Benoit would know. He himself is a 10-year survivor of Glioblastoma.

Talk about living with the odds.

Benoit explained that for those with a GBM diagnosis “there is no such thing as remission, and in 99.9 percent of cases, the cancer returns, sometimes 10 to 15 years down the line.”

Benoit first connected with Paul through the Dana-Farber Cancer Institute in Boston. Both men shared the same form of Glioblastoma; their cancer located in the occipital lobe, impacting their vision.

A year into his diagnosis, Benoit decided it was time to give support to others experiencing the same disease.
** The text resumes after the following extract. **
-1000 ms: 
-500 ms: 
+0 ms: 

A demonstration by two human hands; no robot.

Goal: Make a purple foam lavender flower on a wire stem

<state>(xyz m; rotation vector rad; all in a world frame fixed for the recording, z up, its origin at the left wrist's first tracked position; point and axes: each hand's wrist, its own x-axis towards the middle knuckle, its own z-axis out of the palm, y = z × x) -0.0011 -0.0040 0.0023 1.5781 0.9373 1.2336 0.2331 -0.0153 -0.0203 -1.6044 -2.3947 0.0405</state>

For the past eight years, Benoit has served as a mentor for patients at the Dana-Farber Institute, the Imerman Angels in Chicago, and the Norwell Visiting Nurse Association on the South Shore of Massachusetts.

“With all the advancements we’ve made, the goal is to treat it as a chronic illness instead of a death sentence,” Benoit said.

That’s certainly what Bayne did.

“Living With the Odds” takes viewers to Bayne’s doctor’s appointments and radiation treatments, but also to family vacations at Yosemite National Park, and kayaking at the beach at Goddard Park.

“We have no guarantee that tomorrow will be there,” said Benoit. “We have to live life to the fullest. Paul’s an inspiration to me; he went all over the place, living his life. He got to live the life that he wanted.”

Bayne’s advice for a life well lived? “Do what you need to do to make the world a better place for somebody else,” he said, on screen.